● Task:
Of the lines in the data below, count the ones holding the string "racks", and answer with that number only.

● Material for this exercise:
%%

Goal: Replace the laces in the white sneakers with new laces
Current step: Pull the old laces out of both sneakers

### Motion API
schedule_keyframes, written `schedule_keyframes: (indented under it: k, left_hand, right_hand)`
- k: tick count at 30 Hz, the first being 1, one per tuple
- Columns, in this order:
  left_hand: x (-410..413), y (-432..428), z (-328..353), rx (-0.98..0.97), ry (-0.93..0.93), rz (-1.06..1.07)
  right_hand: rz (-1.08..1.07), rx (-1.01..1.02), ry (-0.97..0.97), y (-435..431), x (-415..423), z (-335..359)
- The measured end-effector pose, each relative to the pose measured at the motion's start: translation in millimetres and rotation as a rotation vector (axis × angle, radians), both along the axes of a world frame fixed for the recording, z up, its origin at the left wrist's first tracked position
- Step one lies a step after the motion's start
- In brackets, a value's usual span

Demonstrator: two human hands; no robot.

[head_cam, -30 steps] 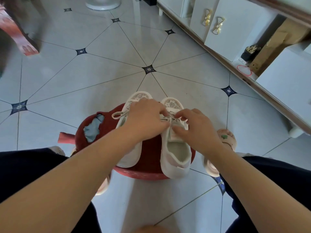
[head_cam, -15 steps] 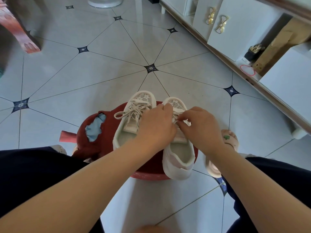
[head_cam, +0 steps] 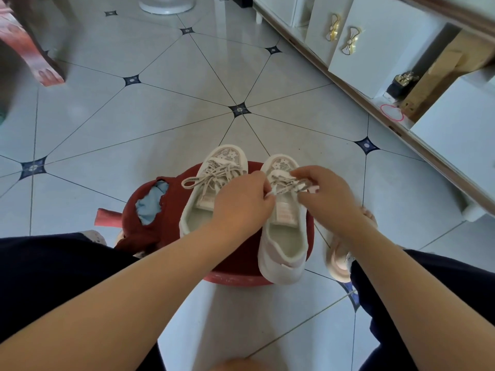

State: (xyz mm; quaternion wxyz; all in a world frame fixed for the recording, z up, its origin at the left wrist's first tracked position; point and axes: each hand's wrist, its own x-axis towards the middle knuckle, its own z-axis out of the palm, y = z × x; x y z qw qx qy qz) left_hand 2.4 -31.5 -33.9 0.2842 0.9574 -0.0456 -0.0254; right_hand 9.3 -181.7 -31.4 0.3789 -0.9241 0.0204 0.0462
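Observation:
Two white sneakers stand side by side on a red round stool [head_cam: 241, 274], toes pointing away from me. The left sneaker [head_cam: 211, 183] has its beige lace tied in a loose bow. Over the right sneaker [head_cam: 284, 242] both my hands work at its lace [head_cam: 288, 184]. My left hand [head_cam: 241, 204] pinches one end of that lace at the shoe's inner side. My right hand [head_cam: 324, 194] pinches the other part of the lace at the outer side. The lace is stretched across the tongue between the two hands.
A torn dark red cover with pale blue padding [head_cam: 150, 202] hangs off the stool's left side. White cabinets with gold bow handles [head_cam: 351, 44] run along the right. A fan base [head_cam: 166, 4] stands far back. A pink slipper [head_cam: 337, 261] sits by my right leg.
My left hand has shifted right off the left sneaker, uncovering its bow. Both hands now pull the right sneaker's lace apart sideways.

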Motion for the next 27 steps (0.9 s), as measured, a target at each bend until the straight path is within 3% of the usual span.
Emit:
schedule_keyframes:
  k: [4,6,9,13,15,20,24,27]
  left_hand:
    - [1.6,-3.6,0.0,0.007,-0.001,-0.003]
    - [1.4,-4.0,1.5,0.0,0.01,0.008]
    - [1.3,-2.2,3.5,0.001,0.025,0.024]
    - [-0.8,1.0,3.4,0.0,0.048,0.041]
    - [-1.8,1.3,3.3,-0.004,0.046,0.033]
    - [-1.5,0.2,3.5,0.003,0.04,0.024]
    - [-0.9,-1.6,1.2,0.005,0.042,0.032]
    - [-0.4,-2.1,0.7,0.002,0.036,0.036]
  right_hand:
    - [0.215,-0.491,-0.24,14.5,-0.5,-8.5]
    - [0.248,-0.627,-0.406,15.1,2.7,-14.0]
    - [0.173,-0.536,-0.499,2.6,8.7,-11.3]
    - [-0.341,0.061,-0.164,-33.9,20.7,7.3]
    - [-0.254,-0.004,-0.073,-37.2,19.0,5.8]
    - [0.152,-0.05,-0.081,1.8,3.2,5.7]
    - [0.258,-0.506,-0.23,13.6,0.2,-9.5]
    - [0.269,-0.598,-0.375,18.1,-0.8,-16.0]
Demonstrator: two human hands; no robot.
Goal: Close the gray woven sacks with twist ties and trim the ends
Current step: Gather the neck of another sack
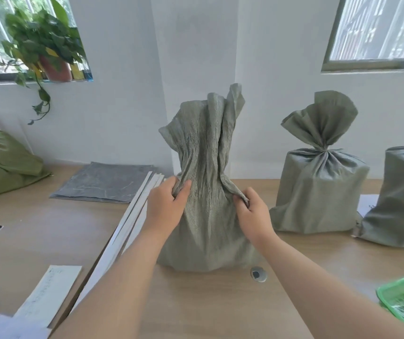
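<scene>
Working on the crumpled gray woven sack (208, 231), upright at the middle of the light wooden table (49, 228), just left of a tied gray sack (318, 192). Judging it light, soft and crinkly, with a filled base; best to take hold at the loose neck just above the fill. Gripping a fold on the neck's left side with the left hand (165, 204), fingers curled round it; pinching another on the right with the right hand (252, 211). No tie there yet.
</scene>
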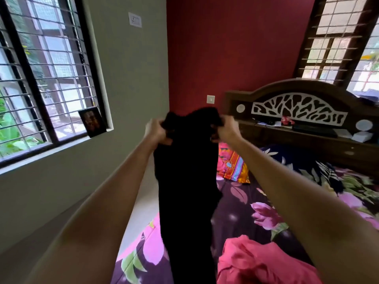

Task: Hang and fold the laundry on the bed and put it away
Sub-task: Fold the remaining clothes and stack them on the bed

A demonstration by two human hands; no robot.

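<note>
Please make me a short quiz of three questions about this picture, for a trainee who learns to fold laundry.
1. True or false: the left hand and the right hand both grip the black garment.
2. Which colour is the crumpled garment lying on the bed? A) white B) pink C) grey
3. Fill in: the black garment hangs ___ the two hands.

Key: 1 true; 2 B; 3 below.

Daylight through left window (47,78); edges warped, perhaps motion-blurred.
</note>
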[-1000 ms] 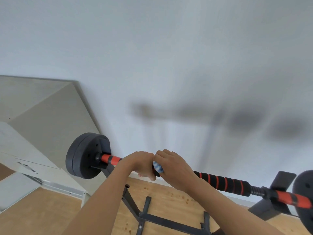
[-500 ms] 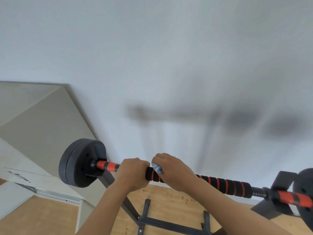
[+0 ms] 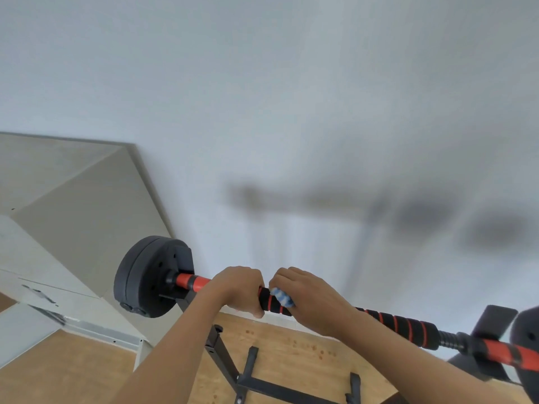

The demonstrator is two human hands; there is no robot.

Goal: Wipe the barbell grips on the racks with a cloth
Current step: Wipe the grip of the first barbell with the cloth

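Long barbell with black foam grip ringed in red [image 3: 399, 323] lies across a black metal rack [image 3: 230, 371], running from far left to near right. Left hand [image 3: 239, 290] curled round the bar, just right of the red sleeve and the black round weight plate [image 3: 145, 277]. Right hand [image 3: 309, 298] just beside it, fingers wrapped over the grip, pressing a blue-and-white cloth [image 3: 280, 297] against the foam. Only a small fold of cloth shows between the hands. Wooden floor [image 3: 291, 354] below; white wall [image 3: 291, 112] behind.
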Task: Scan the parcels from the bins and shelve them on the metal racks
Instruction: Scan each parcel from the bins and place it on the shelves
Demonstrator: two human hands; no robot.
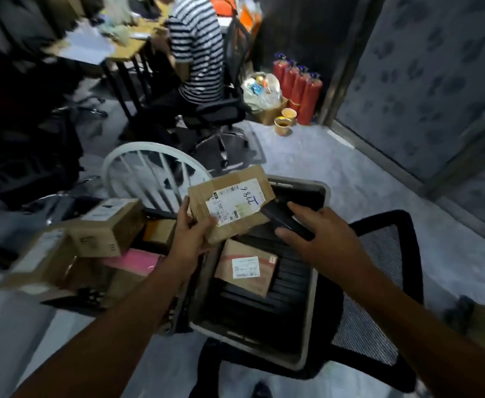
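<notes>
We're scanning: our left hand (191, 234) grips a parcel (231, 203) over the bin (307, 334), right hand (318, 239) holding the scanner (285, 222) at its label; next comes shelving.

Shipping label (235, 206) on parcel (230, 175) in my left hand (189, 231): print too small to read | dark device (281, 219) in my right hand (321, 242): type indeterminate, partly under my fingers (304, 209) | seated person (195, 53): cut off by top edge | desk (126, 50): blurred
</notes>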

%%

● Expected answer:
2